Data entries
====================

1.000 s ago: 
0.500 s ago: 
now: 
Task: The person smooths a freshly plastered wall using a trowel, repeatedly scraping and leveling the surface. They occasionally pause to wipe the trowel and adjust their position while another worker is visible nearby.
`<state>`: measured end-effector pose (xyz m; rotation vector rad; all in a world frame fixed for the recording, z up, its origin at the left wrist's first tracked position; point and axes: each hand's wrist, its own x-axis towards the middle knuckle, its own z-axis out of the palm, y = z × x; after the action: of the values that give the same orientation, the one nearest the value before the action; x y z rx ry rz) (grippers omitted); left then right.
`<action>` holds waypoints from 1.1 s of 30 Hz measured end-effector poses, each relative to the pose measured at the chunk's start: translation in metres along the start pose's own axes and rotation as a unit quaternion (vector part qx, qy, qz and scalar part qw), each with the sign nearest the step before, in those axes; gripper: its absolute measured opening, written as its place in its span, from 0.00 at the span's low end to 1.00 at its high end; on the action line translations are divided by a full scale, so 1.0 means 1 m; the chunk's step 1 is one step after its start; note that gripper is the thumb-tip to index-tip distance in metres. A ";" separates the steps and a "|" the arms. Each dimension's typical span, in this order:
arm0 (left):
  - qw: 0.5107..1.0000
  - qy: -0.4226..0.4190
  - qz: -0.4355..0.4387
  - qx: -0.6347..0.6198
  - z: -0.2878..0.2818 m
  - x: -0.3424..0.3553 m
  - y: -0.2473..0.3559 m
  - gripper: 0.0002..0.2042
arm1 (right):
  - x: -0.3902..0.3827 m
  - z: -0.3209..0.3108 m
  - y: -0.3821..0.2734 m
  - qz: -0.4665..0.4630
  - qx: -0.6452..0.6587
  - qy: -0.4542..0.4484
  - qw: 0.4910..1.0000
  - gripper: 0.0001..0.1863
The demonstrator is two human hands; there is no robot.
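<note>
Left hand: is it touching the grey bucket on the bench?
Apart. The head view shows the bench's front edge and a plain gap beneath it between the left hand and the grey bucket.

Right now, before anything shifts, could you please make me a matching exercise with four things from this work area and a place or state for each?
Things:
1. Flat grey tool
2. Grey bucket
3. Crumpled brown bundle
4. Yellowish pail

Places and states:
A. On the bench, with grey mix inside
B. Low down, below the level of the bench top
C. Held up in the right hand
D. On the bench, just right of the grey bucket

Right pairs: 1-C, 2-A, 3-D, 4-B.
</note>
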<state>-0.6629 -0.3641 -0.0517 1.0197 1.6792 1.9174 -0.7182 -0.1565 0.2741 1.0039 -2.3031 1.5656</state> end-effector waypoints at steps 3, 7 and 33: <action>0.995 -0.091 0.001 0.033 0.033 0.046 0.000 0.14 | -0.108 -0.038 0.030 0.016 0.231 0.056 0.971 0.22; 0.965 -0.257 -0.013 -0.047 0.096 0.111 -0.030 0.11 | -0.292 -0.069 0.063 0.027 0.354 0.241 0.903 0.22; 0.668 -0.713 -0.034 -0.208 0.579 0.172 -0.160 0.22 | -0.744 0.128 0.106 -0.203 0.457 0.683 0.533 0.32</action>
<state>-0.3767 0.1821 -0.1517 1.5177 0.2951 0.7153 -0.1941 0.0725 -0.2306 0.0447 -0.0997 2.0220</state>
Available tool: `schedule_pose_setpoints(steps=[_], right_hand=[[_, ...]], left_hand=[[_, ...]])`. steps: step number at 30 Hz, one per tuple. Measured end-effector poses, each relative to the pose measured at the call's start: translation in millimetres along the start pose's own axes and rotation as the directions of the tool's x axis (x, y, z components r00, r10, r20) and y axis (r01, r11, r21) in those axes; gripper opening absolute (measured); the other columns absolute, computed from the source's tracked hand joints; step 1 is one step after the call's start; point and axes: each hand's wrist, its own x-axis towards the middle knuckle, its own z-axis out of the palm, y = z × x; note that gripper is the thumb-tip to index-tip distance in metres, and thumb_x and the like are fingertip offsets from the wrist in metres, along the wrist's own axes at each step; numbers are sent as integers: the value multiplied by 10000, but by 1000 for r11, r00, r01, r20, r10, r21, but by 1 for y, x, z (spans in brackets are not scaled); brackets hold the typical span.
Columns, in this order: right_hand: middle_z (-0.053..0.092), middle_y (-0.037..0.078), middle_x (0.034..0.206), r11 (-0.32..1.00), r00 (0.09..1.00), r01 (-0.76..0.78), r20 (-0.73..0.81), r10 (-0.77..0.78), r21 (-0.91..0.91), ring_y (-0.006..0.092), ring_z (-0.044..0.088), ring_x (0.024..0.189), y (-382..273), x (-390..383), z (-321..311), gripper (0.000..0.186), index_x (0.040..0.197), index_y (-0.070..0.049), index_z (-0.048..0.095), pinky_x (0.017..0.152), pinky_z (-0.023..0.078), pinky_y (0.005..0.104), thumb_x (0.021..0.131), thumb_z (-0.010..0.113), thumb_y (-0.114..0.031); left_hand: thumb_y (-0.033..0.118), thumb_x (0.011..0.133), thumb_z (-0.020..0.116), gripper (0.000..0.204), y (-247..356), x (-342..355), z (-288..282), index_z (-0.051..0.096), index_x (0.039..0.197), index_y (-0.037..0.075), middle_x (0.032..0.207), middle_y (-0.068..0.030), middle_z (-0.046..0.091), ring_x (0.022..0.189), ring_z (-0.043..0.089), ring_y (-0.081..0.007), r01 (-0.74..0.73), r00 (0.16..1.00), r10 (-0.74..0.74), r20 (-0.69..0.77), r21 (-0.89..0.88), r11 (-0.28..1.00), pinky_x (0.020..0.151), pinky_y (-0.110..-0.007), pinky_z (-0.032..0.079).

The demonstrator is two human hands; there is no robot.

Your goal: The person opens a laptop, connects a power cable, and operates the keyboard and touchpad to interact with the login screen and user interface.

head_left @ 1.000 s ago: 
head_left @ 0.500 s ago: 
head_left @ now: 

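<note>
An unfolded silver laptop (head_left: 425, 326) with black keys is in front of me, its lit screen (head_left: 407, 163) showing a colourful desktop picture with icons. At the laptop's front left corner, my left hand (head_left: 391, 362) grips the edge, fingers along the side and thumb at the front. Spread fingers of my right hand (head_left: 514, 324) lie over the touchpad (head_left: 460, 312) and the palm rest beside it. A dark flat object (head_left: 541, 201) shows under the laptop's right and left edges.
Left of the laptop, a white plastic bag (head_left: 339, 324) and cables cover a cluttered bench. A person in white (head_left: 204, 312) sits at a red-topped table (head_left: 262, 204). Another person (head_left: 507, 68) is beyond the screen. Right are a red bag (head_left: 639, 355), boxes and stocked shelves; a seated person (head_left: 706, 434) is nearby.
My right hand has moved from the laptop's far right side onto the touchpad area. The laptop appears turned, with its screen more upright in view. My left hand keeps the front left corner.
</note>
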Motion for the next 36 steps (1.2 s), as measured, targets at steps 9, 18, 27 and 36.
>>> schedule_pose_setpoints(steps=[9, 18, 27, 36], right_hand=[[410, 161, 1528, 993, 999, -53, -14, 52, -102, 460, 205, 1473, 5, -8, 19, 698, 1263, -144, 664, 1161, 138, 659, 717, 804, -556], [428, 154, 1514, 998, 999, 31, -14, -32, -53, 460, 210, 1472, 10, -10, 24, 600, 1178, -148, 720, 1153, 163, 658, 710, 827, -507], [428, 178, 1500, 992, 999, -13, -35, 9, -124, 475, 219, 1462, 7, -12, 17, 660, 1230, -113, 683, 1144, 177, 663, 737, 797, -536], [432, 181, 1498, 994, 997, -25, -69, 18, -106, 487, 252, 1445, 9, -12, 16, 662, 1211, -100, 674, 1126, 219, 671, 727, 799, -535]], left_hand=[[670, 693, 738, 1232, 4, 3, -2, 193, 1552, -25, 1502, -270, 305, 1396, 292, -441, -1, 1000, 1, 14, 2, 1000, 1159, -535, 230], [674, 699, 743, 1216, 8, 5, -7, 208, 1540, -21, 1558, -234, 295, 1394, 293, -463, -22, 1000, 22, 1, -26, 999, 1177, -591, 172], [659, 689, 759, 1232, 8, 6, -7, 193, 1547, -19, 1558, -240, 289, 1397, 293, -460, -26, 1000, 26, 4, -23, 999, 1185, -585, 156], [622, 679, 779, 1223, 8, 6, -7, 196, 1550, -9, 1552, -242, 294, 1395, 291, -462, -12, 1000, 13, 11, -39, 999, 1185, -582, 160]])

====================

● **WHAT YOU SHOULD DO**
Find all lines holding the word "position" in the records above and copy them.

● **ANSWER BOX**
Task: The person smooths a freshly plastered wall using a trowel, repeatedly scraping and leveling the surface. They occasionally pause to wipe the trowel and adjust their position while another worker is visible nearby.
`<state>`: measured end-effector pose (xyz m; rotation vector rad; all in a world frame fixed for the recording, z up, its origin at the left wrist's first tracked position; point and axes: each hand's wrist, its own x-axis towards the middle knuckle, its own z-axis out of the palm, y = z × x; after the action: of the values that give the same orientation, the one nearest the value before the action; x y z rx ry rz) (grippers omitted); left then right.

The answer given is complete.